Resolving the Indo-US standoff
By building demand for indigenously manufactured solar PV products, it will become possible to re-align the targets of JNNSM towards rooftop PV systems and shift the DCR to this sector. Although the DCR from the grid-connected plants cannot be removed completely, the ratio can be reduced considerably. Decentralised rooftop PV has a huge potential in India (experts estimate demand above 60 GW whereas CSTEP’s conservative estimates are around 44 GW). As mentioned above, rooftop PV works best with crystalline silicon modules. If the national solar strategy shifts its focus to rooftop PV and MNRE mandates DCR for these systems, then the US should not have much of a problem. Revision of targets based on growth of the manufacturing industry will allow indigenous modules to find their way into the market while at the same time imported modules will not face regulatory barriers4.

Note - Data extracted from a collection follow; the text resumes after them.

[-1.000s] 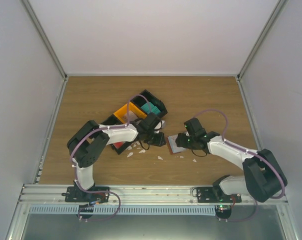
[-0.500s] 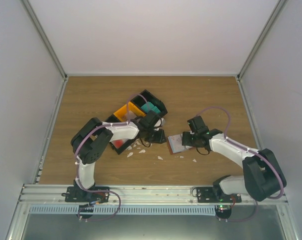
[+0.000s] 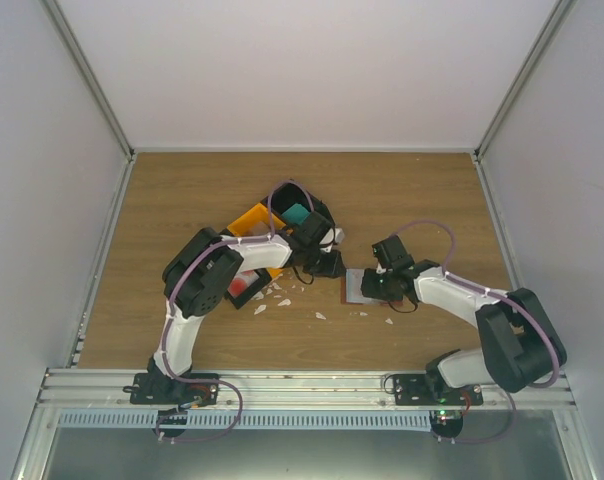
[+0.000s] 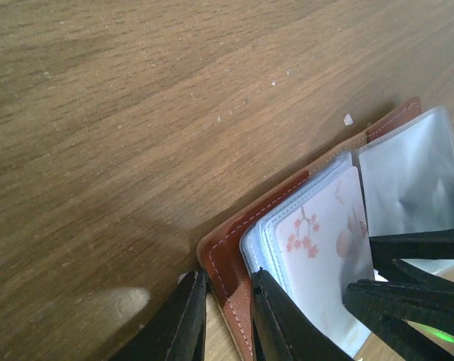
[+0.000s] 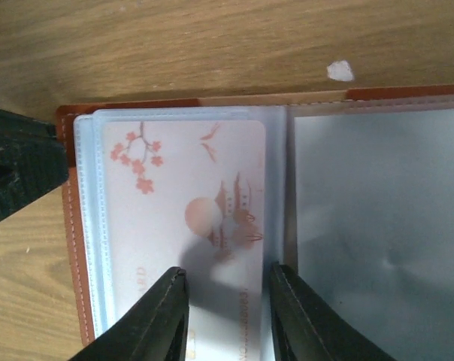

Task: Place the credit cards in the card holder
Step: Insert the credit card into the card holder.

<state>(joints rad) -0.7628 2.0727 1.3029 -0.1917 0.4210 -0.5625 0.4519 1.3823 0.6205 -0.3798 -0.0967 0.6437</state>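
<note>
The card holder (image 3: 357, 288) lies open on the table, reddish-brown outside with clear sleeves inside. A white credit card (image 5: 189, 188) printed with red blossoms sits in its left sleeve and shows again in the left wrist view (image 4: 325, 241). My left gripper (image 4: 227, 274) pinches the holder's brown cover (image 4: 225, 256) at its corner, and stands left of the holder from above (image 3: 332, 265). My right gripper (image 5: 227, 271) hovers open over that card, one finger on it, the other at the fold. A teal card (image 3: 297, 213) lies in the tray.
The black-and-orange compartment tray (image 3: 254, 222) stands behind my left arm, with something red (image 3: 240, 288) at its near end. Small white scraps (image 3: 320, 315) lie around the holder. My right gripper's black fingers (image 4: 407, 289) crowd the left wrist view's lower right.
My left gripper has moved right and back to the holder's left edge, its elbow swinging in. My right gripper's jaws have narrowed over the card.
</note>
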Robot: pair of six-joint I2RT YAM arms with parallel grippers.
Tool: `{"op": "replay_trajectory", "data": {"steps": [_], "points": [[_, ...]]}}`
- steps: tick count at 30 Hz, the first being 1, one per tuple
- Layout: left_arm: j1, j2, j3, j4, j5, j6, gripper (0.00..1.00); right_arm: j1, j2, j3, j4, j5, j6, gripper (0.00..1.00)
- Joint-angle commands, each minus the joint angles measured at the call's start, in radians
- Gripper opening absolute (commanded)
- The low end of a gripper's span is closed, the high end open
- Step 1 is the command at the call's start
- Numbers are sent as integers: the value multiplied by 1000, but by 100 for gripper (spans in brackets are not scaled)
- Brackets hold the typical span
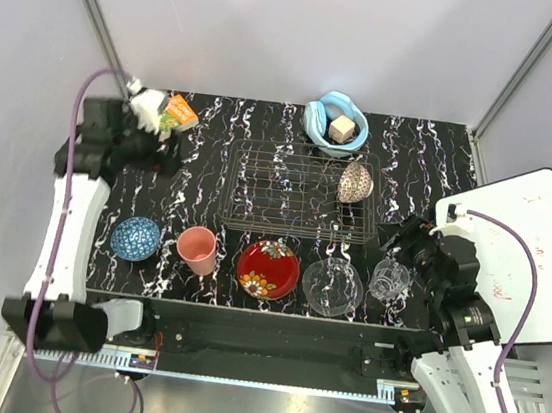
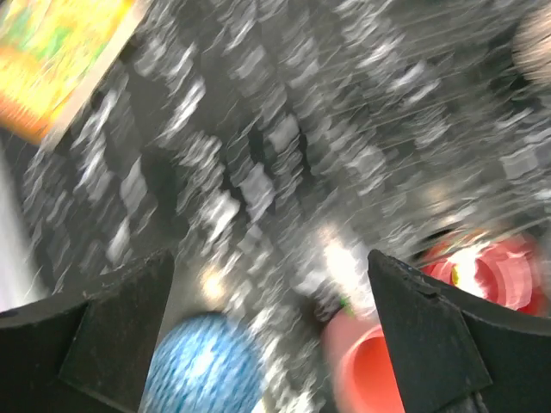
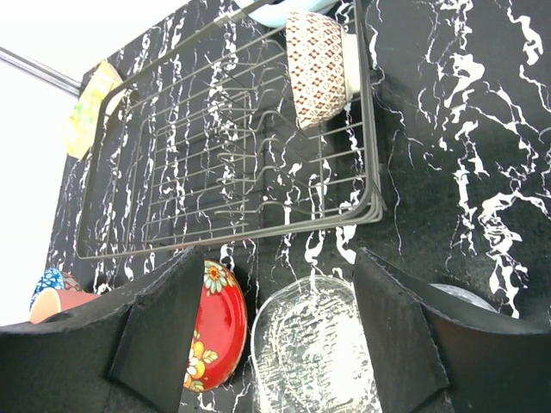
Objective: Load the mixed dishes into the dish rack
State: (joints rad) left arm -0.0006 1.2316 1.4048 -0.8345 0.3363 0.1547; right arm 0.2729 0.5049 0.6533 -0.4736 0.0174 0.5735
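Note:
The wire dish rack point(image 1: 303, 192) point(image 3: 232, 155) lies mid-table with a brown-patterned bowl point(image 1: 356, 182) point(image 3: 314, 64) on its side in the right end. In front of it stand in a row a blue patterned bowl point(image 1: 135, 238) point(image 2: 202, 366), pink cup point(image 1: 196, 249) point(image 2: 374, 370), red floral plate point(image 1: 268, 268) point(image 3: 215, 327), clear glass bowl point(image 1: 332, 286) point(image 3: 314, 344) and clear glass cup point(image 1: 389, 279) point(image 3: 465, 297). My left gripper point(image 1: 166, 156) point(image 2: 271, 344) hangs open and empty left of the rack. My right gripper point(image 1: 393, 236) point(image 3: 275, 335) is open and empty above the glass bowl and cup.
A light-blue bowl with a tan cube point(image 1: 337, 123) sits behind the rack. An orange-green book point(image 1: 180, 112) point(image 2: 60, 60) lies at the back left. A white board point(image 1: 522, 257) rests off the table's right edge. The left wrist view is motion-blurred.

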Motion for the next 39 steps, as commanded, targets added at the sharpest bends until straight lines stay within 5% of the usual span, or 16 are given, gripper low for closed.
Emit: {"op": "replay_trajectory", "data": {"steps": [1,7,21,33,39], "points": [[96,-159,-224,-158,-21,298,96,6,3,29,-19,7,-18,77],[132,-270,-440,-137,-83,408,92,6,0,34,-19,1,-14,77],[143,-211,-636,29,-256,410,77,8,-32,23,-39,6,-6,78],[142,-133,-716,106,-263,404,75,8,-49,17,-40,0,19,78],[143,-23,-713,155,-290,395,50,6,-43,17,-40,-2,25,78]]}}
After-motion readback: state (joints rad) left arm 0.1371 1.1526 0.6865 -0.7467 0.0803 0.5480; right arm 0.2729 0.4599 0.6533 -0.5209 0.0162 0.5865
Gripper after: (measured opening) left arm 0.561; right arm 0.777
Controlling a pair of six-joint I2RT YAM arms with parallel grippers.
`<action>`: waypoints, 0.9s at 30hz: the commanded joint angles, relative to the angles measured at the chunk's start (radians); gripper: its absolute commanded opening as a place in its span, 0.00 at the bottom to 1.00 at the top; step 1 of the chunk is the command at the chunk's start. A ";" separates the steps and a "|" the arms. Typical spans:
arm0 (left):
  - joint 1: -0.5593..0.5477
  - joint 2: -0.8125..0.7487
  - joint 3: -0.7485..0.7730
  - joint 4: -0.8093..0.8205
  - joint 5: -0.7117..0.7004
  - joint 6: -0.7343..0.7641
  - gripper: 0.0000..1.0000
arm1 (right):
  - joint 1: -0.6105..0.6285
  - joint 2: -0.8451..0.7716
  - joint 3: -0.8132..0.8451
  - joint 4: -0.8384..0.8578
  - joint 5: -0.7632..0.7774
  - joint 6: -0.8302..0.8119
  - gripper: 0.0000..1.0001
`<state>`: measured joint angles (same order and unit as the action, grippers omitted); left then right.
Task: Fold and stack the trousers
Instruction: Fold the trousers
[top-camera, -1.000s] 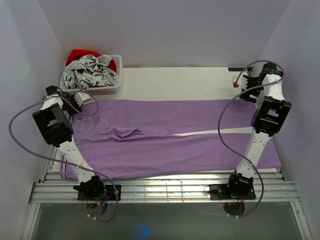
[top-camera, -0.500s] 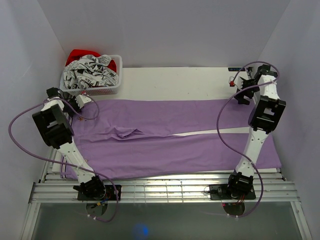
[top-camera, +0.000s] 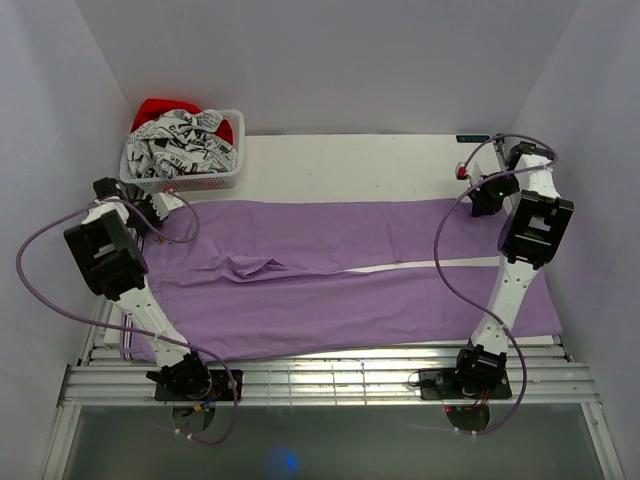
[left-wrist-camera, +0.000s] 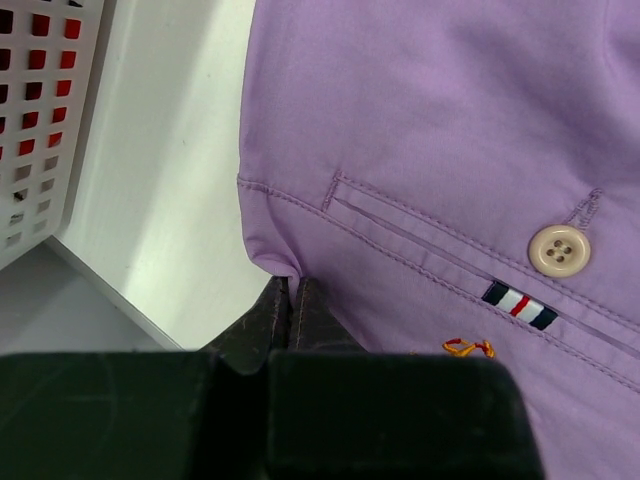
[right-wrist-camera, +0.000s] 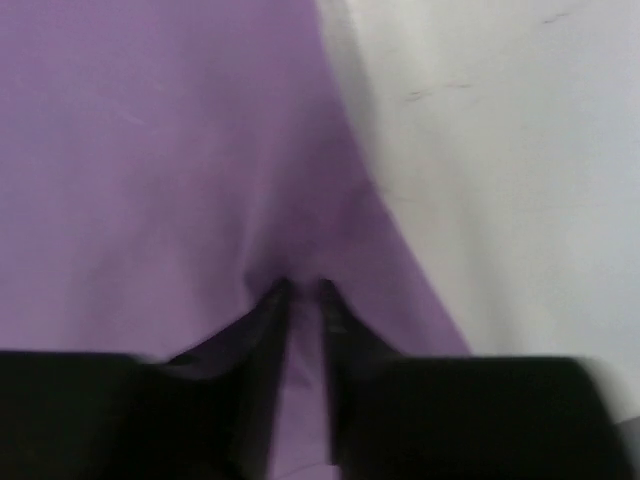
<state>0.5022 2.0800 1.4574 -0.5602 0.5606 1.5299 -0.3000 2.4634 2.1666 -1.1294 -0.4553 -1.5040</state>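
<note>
Trousers (top-camera: 350, 290), flat: left fingers (left-wrist-camera: 262, 325) shut on waistband corner (left-wrist-camera: 265, 255), right fingers (right-wrist-camera: 262, 335) barely apart around a thin hem pucker (right-wrist-camera: 300, 250); risk, cloth slipping free when lifted.

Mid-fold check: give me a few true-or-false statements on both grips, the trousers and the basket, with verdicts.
1. The left gripper is shut on the waistband corner of the trousers. True.
2. The trousers are folded in half. False: they lie spread out, legs side by side across the table.
3. The basket is empty. False: it holds patterned and red clothes.
4. The right gripper pinches cloth at the far leg's end. True.
5. A pale button shows in the left wrist view. True.
</note>
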 joint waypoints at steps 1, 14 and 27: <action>0.009 -0.093 -0.031 -0.050 0.015 0.006 0.00 | 0.004 -0.018 -0.232 -0.176 0.049 -0.001 0.15; 0.025 -0.164 -0.025 0.127 0.169 -0.348 0.00 | -0.143 -0.271 -0.152 -0.060 -0.192 0.087 0.08; 0.087 -0.394 -0.173 0.195 0.344 -0.366 0.00 | -0.217 -0.483 -0.327 0.002 -0.220 -0.047 0.08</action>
<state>0.5575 1.8122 1.3323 -0.3969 0.8089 1.1332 -0.4770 2.0293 1.8851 -1.1324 -0.6502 -1.4849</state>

- Photovoltaic (PV) is a method of generating electrical power by converting solar radiation (through solar panels) into direct current electricity using semiconductors, whereas solar thermal applications use the incident heat from solar radiation and convert it into useful energy by raising steam.
- A module is a collection of cells, and a collection of modules make a panel.
- Potential demand here refers to the actual capacity that can be installed based on rooftop area. This has been assessed using Census data and Geographic Information System (GIS) mapping.
- Further research will be carried out at CSTEP to validate these claims and a policy paper will be published soon.